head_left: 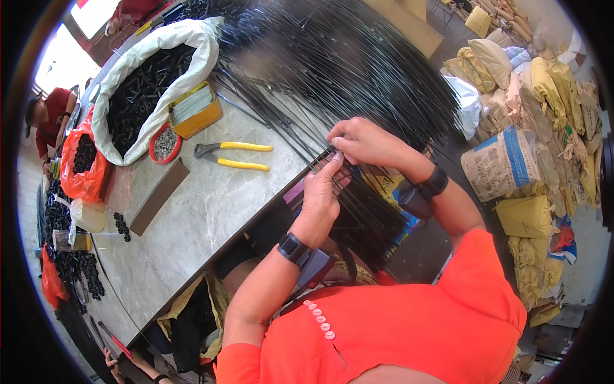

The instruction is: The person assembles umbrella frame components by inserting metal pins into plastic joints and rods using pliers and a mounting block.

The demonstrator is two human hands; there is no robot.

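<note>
A bundle of thin black rods [291, 131] runs over the table edge, and my left hand [322, 195] is closed round it from below. Just to the right, my right hand [364, 144] pinches at the same rods, its fingertips close to my left thumb. Exactly which rod it grips is hidden. The rods' lower ends [368, 214] hang past the edge toward my lap. Beyond my hands, a large heap of similar thin black rods [358, 57] covers the far part of the table. Cutting pliers with yellow handles [240, 147] lie on the tabletop left of my hands.
On the grey table [211, 198] stand a white sack [109, 128] of short black tubes, a yellow box [201, 118], a red dish [165, 144] of small metal pieces and a brown strip [157, 198]. Piled sacks [511, 166] fill the right. Another person [54, 121] is at far left.
</note>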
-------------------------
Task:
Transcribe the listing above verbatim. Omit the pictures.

Output below:
head_left: 

The instruction is: The person assembles umbrella frame components by inserting metal pins into plastic joints and rods using pliers and a mounting block.

The demonstrator is two human hands; there is no robot.

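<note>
A bundle of thin black rods [291, 131] runs over the table edge, and my left hand [322, 195] is closed round it from below. Just to the right, my right hand [364, 144] pinches at the same rods, its fingertips close to my left thumb. Exactly which rod it grips is hidden. The rods' lower ends [368, 214] hang past the edge toward my lap. Beyond my hands, a large heap of similar thin black rods [358, 57] covers the far part of the table. Cutting pliers with yellow handles [240, 147] lie on the tabletop left of my hands.
On the grey table [211, 198] stand a white sack [109, 128] of short black tubes, a yellow box [201, 118], a red dish [165, 144] of small metal pieces and a brown strip [157, 198]. Piled sacks [511, 166] fill the right. Another person [54, 121] is at far left.
</note>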

No further work remains in this exercise.